Task instructions ▸
Every record must be restated exactly as written.

Data to use ▸
+===+
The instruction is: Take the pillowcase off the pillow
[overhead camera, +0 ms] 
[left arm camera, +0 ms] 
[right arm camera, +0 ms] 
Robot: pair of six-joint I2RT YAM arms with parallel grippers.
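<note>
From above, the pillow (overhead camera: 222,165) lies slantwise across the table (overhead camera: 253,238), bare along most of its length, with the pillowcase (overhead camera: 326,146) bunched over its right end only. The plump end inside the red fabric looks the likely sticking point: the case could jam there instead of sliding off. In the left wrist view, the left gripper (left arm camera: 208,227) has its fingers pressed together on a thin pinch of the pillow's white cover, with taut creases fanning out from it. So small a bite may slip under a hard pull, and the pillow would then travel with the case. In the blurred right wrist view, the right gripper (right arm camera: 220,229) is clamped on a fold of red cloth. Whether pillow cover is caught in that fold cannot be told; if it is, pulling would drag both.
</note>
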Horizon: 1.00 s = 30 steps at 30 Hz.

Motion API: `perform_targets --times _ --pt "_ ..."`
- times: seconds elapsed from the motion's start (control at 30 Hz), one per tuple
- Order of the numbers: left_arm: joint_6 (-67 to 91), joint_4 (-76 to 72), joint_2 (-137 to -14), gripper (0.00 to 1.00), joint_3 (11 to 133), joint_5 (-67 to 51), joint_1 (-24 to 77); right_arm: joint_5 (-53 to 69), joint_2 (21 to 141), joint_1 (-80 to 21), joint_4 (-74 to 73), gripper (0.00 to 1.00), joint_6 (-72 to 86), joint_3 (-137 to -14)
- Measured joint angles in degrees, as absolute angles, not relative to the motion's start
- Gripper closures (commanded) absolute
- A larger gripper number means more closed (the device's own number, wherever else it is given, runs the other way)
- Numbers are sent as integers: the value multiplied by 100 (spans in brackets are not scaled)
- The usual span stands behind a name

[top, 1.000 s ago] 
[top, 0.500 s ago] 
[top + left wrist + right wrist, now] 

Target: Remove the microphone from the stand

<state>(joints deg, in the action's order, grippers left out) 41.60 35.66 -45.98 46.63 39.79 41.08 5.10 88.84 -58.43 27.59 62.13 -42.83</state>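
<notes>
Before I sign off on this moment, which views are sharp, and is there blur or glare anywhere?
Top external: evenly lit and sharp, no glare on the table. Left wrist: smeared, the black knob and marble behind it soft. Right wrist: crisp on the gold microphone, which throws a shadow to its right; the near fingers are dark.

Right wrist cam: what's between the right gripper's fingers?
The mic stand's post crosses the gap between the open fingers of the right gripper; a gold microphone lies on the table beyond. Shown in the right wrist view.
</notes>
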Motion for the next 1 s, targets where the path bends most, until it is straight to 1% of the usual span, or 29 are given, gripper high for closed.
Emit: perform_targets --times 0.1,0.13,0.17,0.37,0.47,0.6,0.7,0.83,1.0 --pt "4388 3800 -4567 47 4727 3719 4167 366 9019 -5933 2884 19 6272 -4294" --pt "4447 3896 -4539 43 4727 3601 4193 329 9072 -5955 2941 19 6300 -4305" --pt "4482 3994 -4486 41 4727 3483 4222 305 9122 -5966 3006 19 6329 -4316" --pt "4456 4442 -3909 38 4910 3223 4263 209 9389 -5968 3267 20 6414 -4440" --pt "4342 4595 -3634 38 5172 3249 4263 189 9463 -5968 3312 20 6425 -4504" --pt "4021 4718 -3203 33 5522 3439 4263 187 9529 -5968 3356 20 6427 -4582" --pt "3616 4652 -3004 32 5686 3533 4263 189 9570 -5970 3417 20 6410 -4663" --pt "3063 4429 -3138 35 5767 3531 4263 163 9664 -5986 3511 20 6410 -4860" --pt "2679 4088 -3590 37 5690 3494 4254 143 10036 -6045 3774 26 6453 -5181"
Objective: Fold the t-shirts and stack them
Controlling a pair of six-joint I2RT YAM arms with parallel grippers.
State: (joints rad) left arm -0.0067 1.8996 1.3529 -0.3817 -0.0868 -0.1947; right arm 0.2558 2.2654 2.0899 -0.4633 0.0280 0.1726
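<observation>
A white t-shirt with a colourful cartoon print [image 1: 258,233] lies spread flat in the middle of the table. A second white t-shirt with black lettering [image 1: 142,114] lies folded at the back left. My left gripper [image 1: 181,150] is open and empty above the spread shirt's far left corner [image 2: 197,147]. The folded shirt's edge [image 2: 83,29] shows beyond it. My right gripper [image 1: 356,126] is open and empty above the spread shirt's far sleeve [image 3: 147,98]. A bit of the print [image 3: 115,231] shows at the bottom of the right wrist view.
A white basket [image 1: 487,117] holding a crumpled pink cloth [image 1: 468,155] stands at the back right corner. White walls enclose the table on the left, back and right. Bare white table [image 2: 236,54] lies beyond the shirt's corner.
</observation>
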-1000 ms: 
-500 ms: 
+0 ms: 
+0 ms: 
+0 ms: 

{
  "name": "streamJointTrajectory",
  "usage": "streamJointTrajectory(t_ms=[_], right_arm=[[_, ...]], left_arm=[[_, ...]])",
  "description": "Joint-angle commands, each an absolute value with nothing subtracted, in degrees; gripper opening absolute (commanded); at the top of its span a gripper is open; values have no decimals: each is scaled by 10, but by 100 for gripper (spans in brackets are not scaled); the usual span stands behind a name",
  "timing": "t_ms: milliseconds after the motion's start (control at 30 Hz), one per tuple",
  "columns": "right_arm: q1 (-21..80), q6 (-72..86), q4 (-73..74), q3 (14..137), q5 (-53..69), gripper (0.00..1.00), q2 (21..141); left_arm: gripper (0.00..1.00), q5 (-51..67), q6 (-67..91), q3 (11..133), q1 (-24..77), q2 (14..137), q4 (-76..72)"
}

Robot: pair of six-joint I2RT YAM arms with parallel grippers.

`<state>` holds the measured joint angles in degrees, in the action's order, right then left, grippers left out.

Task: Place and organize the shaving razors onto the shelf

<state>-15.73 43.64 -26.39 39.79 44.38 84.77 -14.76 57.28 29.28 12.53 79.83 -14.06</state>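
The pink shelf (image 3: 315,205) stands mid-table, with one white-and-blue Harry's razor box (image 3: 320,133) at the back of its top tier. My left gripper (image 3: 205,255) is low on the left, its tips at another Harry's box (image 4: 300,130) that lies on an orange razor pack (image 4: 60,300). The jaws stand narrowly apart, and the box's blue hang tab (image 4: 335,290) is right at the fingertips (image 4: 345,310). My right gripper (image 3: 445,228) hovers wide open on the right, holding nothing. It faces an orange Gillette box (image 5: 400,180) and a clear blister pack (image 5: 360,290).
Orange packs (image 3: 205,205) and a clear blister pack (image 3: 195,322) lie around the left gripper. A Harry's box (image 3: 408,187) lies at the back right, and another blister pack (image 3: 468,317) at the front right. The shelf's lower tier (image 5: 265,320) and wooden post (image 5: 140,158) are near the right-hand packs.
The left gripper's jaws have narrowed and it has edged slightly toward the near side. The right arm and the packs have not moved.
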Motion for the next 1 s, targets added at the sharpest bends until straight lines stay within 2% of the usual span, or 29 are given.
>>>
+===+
Exercise output ▸
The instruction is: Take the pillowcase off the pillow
[overhead camera, +0 ms] 
[left arm camera, +0 ms] 
[right arm camera, +0 ms] 
Robot: pair of six-joint I2RT YAM arms with parallel grippers.
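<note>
From above, the pillow (overhead camera: 222,165) lies slantwise across the table (overhead camera: 253,238), bare along most of its length, with the pillowcase (overhead camera: 326,146) bunched over its right end only. The plump end inside the red fabric looks the likely sticking point: the case could jam there instead of sliding off. In the left wrist view, the left gripper (left arm camera: 208,227) has its fingers pressed together on a thin pinch of the pillow's white cover, with taut creases fanning out from it. So small a bite may slip under a hard pull, and the pillow would then travel with the case. In the blurred right wrist view, the right gripper (right arm camera: 220,229) is clamped on a fold of red cloth. Whether pillow cover is caught in that fold cannot be told; if it is, pulling would drag both.
</note>
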Horizon: 1.00 s = 30 steps at 30 Hz.

Motion API: `perform_targets --times _ --pt "_ ..."`
- times: seconds elapsed from the motion's start (control at 30 Hz), one per tuple
- Order of the numbers: left_arm: joint_6 (-67 to 91), joint_4 (-76 to 72), joint_2 (-137 to -14), gripper (0.00 to 1.00), joint_3 (11 to 133), joint_5 (-67 to 51), joint_1 (-24 to 77); right_arm: joint_5 (-53 to 69), joint_2 (21 to 141), joint_1 (-80 to 21), joint_4 (-74 to 73), gripper (0.00 to 1.00), joint_6 (-72 to 86), joint_3 (-137 to -14)
- Measured joint angles in degrees, as absolute angles, not relative to the motion's start
- Gripper closures (commanded) absolute
- A larger gripper number means more closed (the device's own number, wherever else it is given, runs the other way)
- Numbers are sent as integers: the value multiplied by 100 (spans in brackets are not scaled)
- The usual span stands behind a name

[top, 1.000 s ago] 
[top, 0.500 s ago] 
[top + left wrist + right wrist, now] 

Target: Remove the microphone from the stand

<state>(joints deg, in the action's order, grippers left out) 41.60 35.66 -45.98 46.63 39.79 41.08 5.10 88.84 -58.43 27.59 62.13 -42.83</state>
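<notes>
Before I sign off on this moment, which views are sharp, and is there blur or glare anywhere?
Top external: evenly lit and sharp, no glare on the table. Left wrist: smeared, the black knob and marble behind it soft. Right wrist: crisp on the gold microphone, which throws a shadow to its right; the near fingers are dark.

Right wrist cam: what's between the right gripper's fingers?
The mic stand's post crosses the gap between the open fingers of the right gripper; a gold microphone lies on the table beyond. Shown in the right wrist view.
</notes>
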Motion for the next 1 s, targets where the path bends most, until it is straight to 1% of the usual span, or 29 are given, gripper high for closed.
Emit: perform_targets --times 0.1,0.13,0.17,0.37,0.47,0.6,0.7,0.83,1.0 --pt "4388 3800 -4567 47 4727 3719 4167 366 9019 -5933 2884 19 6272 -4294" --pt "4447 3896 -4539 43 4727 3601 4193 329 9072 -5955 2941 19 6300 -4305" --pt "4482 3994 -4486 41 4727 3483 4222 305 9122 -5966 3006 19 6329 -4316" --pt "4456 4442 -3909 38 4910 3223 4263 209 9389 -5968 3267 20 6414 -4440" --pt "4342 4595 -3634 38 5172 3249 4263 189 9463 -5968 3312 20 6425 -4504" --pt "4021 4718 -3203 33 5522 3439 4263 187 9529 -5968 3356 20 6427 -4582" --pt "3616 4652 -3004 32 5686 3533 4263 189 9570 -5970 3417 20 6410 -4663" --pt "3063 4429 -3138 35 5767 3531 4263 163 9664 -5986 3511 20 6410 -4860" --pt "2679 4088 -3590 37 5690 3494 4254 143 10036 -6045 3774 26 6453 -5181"
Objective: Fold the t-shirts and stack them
Controlling a pair of six-joint I2RT YAM arms with parallel grippers.
State: (joints rad) left arm -0.0067 1.8996 1.3529 -0.3817 -0.0868 -0.1947; right arm 0.2558 2.2654 2.0899 -0.4633 0.0280 0.1726
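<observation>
A white t-shirt with a colourful cartoon print [image 1: 258,233] lies spread flat in the middle of the table. A second white t-shirt with black lettering [image 1: 142,114] lies folded at the back left. My left gripper [image 1: 181,150] is open and empty above the spread shirt's far left corner [image 2: 197,147]. The folded shirt's edge [image 2: 83,29] shows beyond it. My right gripper [image 1: 356,126] is open and empty above the spread shirt's far sleeve [image 3: 147,98]. A bit of the print [image 3: 115,231] shows at the bottom of the right wrist view.
A white basket [image 1: 487,117] holding a crumpled pink cloth [image 1: 468,155] stands at the back right corner. White walls enclose the table on the left, back and right. Bare white table [image 2: 236,54] lies beyond the shirt's corner.
</observation>
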-1000 ms: 
-500 ms: 
+0 ms: 
+0 ms: 
+0 ms: 

{
  "name": "streamJointTrajectory",
  "usage": "streamJointTrajectory(t_ms=[_], right_arm=[[_, ...]], left_arm=[[_, ...]])",
  "description": "Joint-angle commands, each an absolute value with nothing subtracted, in degrees; gripper opening absolute (commanded); at the top of its span a gripper is open; values have no decimals: each is scaled by 10, but by 100 for gripper (spans in brackets are not scaled); the usual span stands behind a name",
  "timing": "t_ms: milliseconds after the motion's start (control at 30 Hz), one per tuple",
  "columns": "right_arm: q1 (-21..80), q6 (-72..86), q4 (-73..74), q3 (14..137), q5 (-53..69), gripper (0.00..1.00), q2 (21..141); left_arm: gripper (0.00..1.00), q5 (-51..67), q6 (-67..91), q3 (11..133), q1 (-24..77), q2 (14..137), q4 (-76..72)"
}

Robot: pair of six-joint I2RT YAM arms with parallel grippers.

`<state>` holds the measured joint angles in degrees, in the action's order, right then left, grippers left out.

Task: Place and organize the shaving razors onto the shelf

<state>-15.73 43.64 -26.39 39.79 44.38 84.77 -14.76 57.28 29.28 12.53 79.83 -14.06</state>
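The pink shelf (image 3: 315,205) stands mid-table, with one white-and-blue Harry's razor box (image 3: 320,133) at the back of its top tier. My left gripper (image 3: 205,255) is low on the left, its tips at another Harry's box (image 4: 300,130) that lies on an orange razor pack (image 4: 60,300). The jaws stand narrowly apart, and the box's blue hang tab (image 4: 335,290) is right at the fingertips (image 4: 345,310). My right gripper (image 3: 445,228) hovers wide open on the right, holding nothing. It faces an orange Gillette box (image 5: 400,180) and a clear blister pack (image 5: 360,290).
Orange packs (image 3: 205,205) and a clear blister pack (image 3: 195,322) lie around the left gripper. A Harry's box (image 3: 408,187) lies at the back right, and another blister pack (image 3: 468,317) at the front right. The shelf's lower tier (image 5: 265,320) and wooden post (image 5: 140,158) are near the right-hand packs.
The left gripper's jaws have narrowed and it has edged slightly toward the near side. The right arm and the packs have not moved.
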Motion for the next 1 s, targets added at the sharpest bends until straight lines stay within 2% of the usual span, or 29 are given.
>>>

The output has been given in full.